In both neonatal and mature rats there was rhythmic inspiratory motor activity in phrenic, hypoglossal and recurrent laryngeal nerves. Additionally there was postinspiratory activity in the recurrent laryngeal nerve that was associated with transient increases in SGP. Application of strychnine (0.1–0.5 µm) into the perfusate resulted in a severe reduction of postinspiratory motor activity. Strychnine abolished the inspiratory inhibition in postinspiratory neurones and revealed an underlying synaptic excitatory drive that resulted in an unprecedented inspiratory related burst discharge. Loss of glycine receptor integrity reduced the postinspiratory laryngeal adduction. Paradoxically the glottis started to constrict during the phrenic nerve burst. Since hypoxia is known to depress inhibitory synaptic transmission within the respiratory network (Schmidt et al. J. Physiol. 483, 1995), we gassed the perfusate with isocapnic hypoxia (5% O₂, 5% CO₂and 90% nitrogen). This produced a similar effect to that described for strychnine: loss of postinspiratory motor activity and a paradoxical laryngeal adduction during neural inspiration.

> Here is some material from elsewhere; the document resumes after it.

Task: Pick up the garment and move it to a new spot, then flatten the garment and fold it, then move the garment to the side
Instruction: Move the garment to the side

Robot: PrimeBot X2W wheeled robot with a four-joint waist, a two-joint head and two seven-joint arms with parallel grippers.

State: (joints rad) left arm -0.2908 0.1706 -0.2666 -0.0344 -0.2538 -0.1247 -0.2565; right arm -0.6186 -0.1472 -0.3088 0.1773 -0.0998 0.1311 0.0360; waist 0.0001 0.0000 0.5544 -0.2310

Our studies demonstrate the importance of inhibitory glycinergic transmission within the pontomedullary network for eupnoea and the normal respiratory modulation of the laryngeal muscles. We suggest that prolonged hypoxia could result in upper airway obstruction due to a central re-organisation of the respiratory network.

Studies supported by the British Heart Foundation and the Deutsche Forschungsgemeinschaft.